Goal of the exercise: Take the line with "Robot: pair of" as the first line and the last line of the data as the final one. Write out those lines exactly, and no others.

Supplied material:
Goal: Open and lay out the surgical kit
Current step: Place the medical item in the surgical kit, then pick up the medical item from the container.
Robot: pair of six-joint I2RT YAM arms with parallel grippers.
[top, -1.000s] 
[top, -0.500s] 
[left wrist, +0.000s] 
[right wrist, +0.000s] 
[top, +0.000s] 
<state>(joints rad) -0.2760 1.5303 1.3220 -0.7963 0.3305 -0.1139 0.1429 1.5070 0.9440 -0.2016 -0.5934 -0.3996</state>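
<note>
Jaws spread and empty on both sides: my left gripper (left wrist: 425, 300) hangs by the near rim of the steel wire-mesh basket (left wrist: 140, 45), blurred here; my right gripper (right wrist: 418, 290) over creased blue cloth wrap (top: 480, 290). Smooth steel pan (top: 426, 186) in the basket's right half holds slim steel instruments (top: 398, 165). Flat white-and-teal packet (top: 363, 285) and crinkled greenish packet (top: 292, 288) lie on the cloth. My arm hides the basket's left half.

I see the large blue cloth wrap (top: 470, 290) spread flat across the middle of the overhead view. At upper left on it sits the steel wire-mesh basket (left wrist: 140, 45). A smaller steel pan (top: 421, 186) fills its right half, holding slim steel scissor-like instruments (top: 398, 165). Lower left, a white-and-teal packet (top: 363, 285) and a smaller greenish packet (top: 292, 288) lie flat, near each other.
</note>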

Answer below:
Robot: pair of six-joint I2RT YAM arms with parallel grippers.
[top, -1.000s] 
[top, -0.500s] 
[left wrist, +0.000s] 
[right wrist, +0.000s] 
[top, +0.000s] 
<state>(joints rad) -0.2760 1.5303 1.3220 -0.7963 0.3305 -0.1139 0.1429 1.5070 0.9440 -0.2016 -0.5934 -0.3996</state>
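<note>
Jaws spread and empty on both sides: my left gripper (left wrist: 425, 300) hangs by the near rim of the steel wire-mesh basket (left wrist: 140, 45), blurred here; my right gripper (right wrist: 418, 290) over creased blue cloth wrap (top: 480, 290). Smooth steel pan (top: 426, 186) in the basket's right half holds slim steel instruments (top: 398, 165). Flat white-and-teal packet (top: 363, 285) and crinkled greenish packet (top: 292, 288) lie on the cloth. My arm hides the basket's left half.

I see the large blue cloth wrap (top: 470, 290) spread flat across the middle of the overhead view. At upper left on it sits the steel wire-mesh basket (left wrist: 140, 45). A smaller steel pan (top: 421, 186) fills its right half, holding slim steel scissor-like instruments (top: 398, 165). Lower left, a white-and-teal packet (top: 363, 285) and a smaller greenish packet (top: 292, 288) lie flat, near each other.
</note>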

Nothing more will be written for this answer.